The sun’s barely up, all soft gold and promises, when I kneel at Sarah’s grave. Dew soaks my jeans, and the air smells of wet earth, sweet blossoms, and cruel grief. A rusted wind chime hangs from the willow tree above, its sorrowful notes echoing through the quiet.

I brush away a few leaves at the base of her headstone. Simple. Just how she’d have wanted: her name, the dates, and nothing else. No flourishes, no marble angels. Just the blunt reality of a life cut short.

A bouquet of her favorite daisies rests at the bottom, a little wilted at the edges. I touch the carved letters like I might find her heartbeat in the grooves.

“You’d love how Blake turned out.” My voice cracks. “He’s got your heart. All the parts I didn’t know how to give him.”

I rub the center of my chest where it always tightens. It’s not like heartburn. No, this is the slow pain. The guilt kind. The one that never leaves, no matter how many times I whisper apologies to the dead.

“I’m sorry, Sarah,” I say again. The words hit the air and vanish. Like always.

Because if I’d just fixed the brakes, she’d still be here.

The wind rustles through the trees, soft and floral, brushing against my skin like a memory I don’t deserve. Sometimes, when I let myself believe in signs, I think it’s her. But signs don’t matter when you’re the one who twisted the wrench on fate.

“It’s been years, and I still can’t fix what I broke. I have to win this May Day race or lose our farm.”

A slammed car door echoes from the parking lot. I turn and see Blake striding toward me with hands jammed deep in his pockets, shoulders hunched, and nervous energy trailing his steps.

“Morning, Dad.” He tips back his hat.

“Morning, kid.” I stand, brushing the damp off my jeans. I try to look casual, but he sees right through me. He always has.

He looks at the headstone. “Talking to Mom?”

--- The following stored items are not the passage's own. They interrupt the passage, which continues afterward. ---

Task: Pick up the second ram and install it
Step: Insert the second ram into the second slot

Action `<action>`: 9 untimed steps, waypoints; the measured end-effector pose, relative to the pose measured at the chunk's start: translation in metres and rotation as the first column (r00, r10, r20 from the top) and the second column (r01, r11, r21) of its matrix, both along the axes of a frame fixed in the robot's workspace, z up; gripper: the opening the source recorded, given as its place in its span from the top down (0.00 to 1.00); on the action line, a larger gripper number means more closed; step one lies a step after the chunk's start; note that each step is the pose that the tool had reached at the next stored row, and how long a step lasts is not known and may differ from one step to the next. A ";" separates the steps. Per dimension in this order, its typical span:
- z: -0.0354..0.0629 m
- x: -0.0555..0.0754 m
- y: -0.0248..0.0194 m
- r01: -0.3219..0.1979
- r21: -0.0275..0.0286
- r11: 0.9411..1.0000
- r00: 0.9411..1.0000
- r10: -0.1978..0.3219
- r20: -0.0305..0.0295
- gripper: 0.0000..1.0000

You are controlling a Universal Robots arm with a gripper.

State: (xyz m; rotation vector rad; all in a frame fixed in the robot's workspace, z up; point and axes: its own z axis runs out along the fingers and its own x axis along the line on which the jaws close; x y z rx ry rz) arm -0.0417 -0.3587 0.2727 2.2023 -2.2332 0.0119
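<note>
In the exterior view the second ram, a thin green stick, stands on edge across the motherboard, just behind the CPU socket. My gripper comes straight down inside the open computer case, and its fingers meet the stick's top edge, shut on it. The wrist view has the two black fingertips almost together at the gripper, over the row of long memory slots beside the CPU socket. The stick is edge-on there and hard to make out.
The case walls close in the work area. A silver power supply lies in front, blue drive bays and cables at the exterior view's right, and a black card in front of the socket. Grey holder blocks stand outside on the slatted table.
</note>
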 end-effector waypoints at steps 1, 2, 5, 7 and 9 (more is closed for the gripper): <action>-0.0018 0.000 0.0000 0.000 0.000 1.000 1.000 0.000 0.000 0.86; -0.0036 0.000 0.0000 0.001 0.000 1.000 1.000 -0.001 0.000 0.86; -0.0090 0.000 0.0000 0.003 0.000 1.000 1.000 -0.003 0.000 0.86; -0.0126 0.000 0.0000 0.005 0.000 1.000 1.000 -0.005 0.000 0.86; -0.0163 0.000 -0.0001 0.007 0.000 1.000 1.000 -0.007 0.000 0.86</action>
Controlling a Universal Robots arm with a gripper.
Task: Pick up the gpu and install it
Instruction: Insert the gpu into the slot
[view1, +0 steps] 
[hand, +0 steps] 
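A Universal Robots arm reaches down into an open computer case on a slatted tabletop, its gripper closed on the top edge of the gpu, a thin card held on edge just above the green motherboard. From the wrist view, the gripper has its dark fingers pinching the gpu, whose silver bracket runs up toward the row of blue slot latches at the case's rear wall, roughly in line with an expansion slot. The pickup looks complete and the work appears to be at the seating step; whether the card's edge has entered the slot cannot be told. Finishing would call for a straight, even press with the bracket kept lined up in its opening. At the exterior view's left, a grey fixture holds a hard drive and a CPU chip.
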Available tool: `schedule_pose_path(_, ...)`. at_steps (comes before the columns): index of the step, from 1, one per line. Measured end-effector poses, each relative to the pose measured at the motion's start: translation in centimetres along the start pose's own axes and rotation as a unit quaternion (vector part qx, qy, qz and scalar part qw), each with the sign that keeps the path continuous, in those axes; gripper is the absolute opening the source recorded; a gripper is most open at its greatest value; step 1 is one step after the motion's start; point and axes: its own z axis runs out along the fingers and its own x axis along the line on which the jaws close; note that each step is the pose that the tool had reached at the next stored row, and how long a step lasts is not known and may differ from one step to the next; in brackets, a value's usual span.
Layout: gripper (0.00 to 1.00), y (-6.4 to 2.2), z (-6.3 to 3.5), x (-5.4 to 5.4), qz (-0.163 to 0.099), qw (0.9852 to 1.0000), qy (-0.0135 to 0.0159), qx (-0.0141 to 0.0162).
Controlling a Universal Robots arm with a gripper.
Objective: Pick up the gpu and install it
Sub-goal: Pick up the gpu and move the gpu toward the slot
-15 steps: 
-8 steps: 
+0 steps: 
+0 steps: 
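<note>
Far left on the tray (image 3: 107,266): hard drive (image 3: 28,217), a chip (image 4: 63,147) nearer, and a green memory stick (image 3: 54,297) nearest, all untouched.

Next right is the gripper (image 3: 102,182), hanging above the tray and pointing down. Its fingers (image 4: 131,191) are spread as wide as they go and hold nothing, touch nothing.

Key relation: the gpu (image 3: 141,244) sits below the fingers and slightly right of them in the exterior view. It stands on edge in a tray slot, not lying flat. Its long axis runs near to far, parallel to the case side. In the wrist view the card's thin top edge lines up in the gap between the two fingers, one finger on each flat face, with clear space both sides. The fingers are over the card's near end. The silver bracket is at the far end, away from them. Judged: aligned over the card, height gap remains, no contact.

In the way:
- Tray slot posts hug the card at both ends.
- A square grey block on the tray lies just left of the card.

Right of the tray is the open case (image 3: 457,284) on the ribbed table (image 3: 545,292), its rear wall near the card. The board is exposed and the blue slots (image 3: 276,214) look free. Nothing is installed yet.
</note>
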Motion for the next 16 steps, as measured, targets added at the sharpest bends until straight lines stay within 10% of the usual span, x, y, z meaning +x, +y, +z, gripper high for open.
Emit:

I nod. “Yeah. Something like that. What brings you out here?”

He hesitates. The hat comes off and the brim-twisting begins. It’s an old tell of nerves from when he used to sneak cookies before dinner.

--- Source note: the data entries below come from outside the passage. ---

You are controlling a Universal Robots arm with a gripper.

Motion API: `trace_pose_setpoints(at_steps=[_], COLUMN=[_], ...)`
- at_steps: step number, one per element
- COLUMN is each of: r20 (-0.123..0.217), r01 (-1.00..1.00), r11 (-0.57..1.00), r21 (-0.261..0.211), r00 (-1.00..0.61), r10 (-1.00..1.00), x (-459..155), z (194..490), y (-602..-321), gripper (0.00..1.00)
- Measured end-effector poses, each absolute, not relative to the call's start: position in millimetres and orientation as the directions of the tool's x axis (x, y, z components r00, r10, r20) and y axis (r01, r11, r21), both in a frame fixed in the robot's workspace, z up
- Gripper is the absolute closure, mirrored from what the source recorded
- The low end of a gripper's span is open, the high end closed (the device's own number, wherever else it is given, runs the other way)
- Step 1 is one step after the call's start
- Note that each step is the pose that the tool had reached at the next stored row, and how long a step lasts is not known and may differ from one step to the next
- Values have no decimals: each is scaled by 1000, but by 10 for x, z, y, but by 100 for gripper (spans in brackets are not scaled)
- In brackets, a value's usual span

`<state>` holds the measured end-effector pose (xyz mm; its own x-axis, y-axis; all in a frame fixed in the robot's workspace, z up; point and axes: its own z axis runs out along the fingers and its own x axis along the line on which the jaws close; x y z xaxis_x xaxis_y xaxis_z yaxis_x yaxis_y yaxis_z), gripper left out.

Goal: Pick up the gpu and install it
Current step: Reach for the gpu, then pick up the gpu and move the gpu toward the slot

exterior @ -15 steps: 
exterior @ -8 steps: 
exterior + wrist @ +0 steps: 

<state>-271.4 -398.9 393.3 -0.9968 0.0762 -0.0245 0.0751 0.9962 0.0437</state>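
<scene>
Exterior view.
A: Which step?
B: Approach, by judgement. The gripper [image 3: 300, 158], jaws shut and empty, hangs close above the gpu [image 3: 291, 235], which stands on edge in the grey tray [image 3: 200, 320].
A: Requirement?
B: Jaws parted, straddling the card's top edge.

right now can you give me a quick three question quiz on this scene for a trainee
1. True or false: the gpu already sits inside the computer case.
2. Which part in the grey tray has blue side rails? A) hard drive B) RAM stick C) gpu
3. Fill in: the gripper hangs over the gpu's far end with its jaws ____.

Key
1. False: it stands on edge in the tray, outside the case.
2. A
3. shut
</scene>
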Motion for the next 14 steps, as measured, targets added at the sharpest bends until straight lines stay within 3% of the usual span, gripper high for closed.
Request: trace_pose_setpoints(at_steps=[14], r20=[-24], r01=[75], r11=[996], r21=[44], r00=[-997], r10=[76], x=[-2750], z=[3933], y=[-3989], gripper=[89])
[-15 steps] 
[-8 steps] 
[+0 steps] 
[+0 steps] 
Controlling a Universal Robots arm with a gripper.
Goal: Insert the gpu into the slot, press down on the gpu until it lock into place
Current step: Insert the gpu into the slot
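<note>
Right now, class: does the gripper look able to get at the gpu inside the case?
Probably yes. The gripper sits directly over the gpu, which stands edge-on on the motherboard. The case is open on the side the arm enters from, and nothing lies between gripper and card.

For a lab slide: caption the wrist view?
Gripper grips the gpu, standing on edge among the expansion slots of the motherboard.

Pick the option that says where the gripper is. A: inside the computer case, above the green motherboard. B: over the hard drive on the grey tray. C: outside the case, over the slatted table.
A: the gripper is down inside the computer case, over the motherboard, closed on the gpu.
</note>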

“I came to tell Mom something important,” he says.

My eyebrows lift. “You look serious.”

He rubs his palms together like he’s trying to light a fire. Then he blurts it out like he can’t hold it in a second longer.

“I’m gonna ask Misty to marry me.”

The news hits me like a semi.

Marriage.

My boy. My little grease-monkey-turned-man is proposing.

I see it all in a blink: the baby with a gummy smile, the toddler who once stuck a socket wrench in a toaster, the teenager who stayed up fixing engines as if it were his birthright, the man who now runs a massive hog farm.